I’ve had a marvellous holiday, got tanned, didn’t read a line or take a single phone call. The hunting used to be good, but it’s been all ruined. I hear your name everywhere: ‘Things were all right with them here,’ and so on. If you don’t fancy a sanatorium, why not go to the South? To Sergo [Ordzhonikidze] in the Caucasus? Sergo will arrange rest, sunshine, interesting work, he can fix it all up. Think about it.
He signed off conventionally as ‘Yours, Lenin’. 93
Lenin had been hearing Inessa’s name everywhere because he was close to the Armand family estate in the village of Yeldigino in Moscow province. What there was to hunt in August is unclear.

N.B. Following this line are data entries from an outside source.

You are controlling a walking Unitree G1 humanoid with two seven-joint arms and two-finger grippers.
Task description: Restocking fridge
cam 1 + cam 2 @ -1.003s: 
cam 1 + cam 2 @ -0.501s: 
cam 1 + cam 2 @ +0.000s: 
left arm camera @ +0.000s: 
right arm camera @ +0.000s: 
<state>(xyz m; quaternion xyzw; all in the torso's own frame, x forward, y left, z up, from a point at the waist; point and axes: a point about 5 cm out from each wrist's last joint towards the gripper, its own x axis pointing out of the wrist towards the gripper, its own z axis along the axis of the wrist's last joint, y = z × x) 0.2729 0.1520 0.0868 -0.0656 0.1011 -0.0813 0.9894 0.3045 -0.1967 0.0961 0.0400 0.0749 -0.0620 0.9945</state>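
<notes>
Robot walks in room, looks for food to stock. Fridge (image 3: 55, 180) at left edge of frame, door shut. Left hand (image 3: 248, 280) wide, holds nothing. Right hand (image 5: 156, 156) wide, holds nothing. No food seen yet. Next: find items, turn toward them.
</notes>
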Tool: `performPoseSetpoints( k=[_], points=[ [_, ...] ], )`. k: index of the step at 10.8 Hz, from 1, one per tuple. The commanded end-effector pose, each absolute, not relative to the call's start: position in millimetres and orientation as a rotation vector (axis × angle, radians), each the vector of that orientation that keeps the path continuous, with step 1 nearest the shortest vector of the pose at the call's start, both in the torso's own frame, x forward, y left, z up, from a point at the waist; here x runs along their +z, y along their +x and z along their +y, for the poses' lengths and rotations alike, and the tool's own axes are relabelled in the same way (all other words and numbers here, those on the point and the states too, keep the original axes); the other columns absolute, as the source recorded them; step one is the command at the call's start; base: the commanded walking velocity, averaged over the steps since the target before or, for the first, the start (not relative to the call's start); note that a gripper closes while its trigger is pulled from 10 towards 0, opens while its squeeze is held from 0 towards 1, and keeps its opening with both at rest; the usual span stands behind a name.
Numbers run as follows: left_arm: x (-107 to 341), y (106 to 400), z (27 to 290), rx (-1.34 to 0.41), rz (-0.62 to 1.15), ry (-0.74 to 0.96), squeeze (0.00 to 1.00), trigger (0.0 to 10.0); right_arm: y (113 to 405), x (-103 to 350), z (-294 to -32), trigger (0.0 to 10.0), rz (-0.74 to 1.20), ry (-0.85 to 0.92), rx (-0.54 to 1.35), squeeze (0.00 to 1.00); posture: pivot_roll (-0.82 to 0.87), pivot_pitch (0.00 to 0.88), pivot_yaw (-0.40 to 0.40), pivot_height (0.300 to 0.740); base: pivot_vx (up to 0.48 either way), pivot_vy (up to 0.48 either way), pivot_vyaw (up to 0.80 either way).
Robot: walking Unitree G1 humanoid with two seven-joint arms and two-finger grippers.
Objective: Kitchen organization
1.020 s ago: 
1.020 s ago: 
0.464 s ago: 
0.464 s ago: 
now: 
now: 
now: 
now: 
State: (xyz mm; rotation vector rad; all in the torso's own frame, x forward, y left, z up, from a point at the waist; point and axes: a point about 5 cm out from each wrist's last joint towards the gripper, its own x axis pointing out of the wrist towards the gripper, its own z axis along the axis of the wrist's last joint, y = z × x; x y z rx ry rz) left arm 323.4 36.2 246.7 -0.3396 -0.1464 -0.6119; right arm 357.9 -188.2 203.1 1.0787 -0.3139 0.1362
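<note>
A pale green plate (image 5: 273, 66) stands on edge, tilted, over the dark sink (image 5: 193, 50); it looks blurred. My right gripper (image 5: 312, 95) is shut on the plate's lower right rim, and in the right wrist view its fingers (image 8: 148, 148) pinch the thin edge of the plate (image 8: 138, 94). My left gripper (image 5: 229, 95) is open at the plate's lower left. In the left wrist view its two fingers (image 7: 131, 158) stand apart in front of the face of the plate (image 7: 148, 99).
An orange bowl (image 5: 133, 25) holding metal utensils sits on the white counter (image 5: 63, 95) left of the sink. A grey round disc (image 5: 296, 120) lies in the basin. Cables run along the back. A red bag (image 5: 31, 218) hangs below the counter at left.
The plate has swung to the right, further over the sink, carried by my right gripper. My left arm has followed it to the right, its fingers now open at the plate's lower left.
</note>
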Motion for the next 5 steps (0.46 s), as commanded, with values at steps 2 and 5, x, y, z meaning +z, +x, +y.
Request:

On the same day he wrote, as head of the Soviet government: [To whom it may concern] ‘I request that you help in every way possible to arrange the best accommodation and treatment for the writer, Comrade Inessa Fedorovna Armand, and her elder son. I request that you give complete trust and all possible assistance to these Party comrades with whom I am personally acquainted.’ 94 He also cabled Ordzhonikidze, asking him to put himself out over Inessa’s safety and accommodation in Kislovodsk, and ordered his secretaries to help see her off to the Caucasus. Although Russia was still enduring the civil war, the Bolshevik leadership were accustomed to frequent holidays. Hence Lenin could insist on the fateful trip.
For a decade, since they had met in Paris in 1909, Inessa Armand had occupied an enormous space in the life of a man whose dedication to the Great Idea left little or no room for anything else. She had succeeded in touching chords hidden deep in his near-puritanical heart. He had felt a constant need to be with her, write to her, talk to her. His wife did not stand in their way. As Alexandra Kollontai recalled in the 1920s, in conversation with her colleague at the Soviet legation in Norway, Marcel Body, Krupskaya was ‘ au courant ’. She knew how closely ‘Lenin was attached to Inessa and many times expressed the intention of leaving’, but Lenin had persuaded her to stay. 95
This appears to have been one of those rare triangles in which all three people involved behaved decently. Feelings of attachment and love do not readily lend themselves to rational explanation. If Lenin’s life was filled with the turbulence of politics and revolutionary activity, on the personal level it had been monotonous, flat, boring. Inessa entered his life in emigration like a comet. It is pointless to speculate what it was about her that attracted him. She was extremely beautiful, elegant and full of creative energy, and that was perhaps enough. Also, she was open and passionate about everything she did, whether it was caring for her children or the revolution or the routine Party jobs she was asked to do. She was an exceptional person, emotional, responsive and exciting. For all his old-fashioned views on family life, Lenin was unable to suppress the strong feelings she evoked in him. For the historian, however, it is as difficult to write about feelings as it is to try to convey in words the sound of a symphony.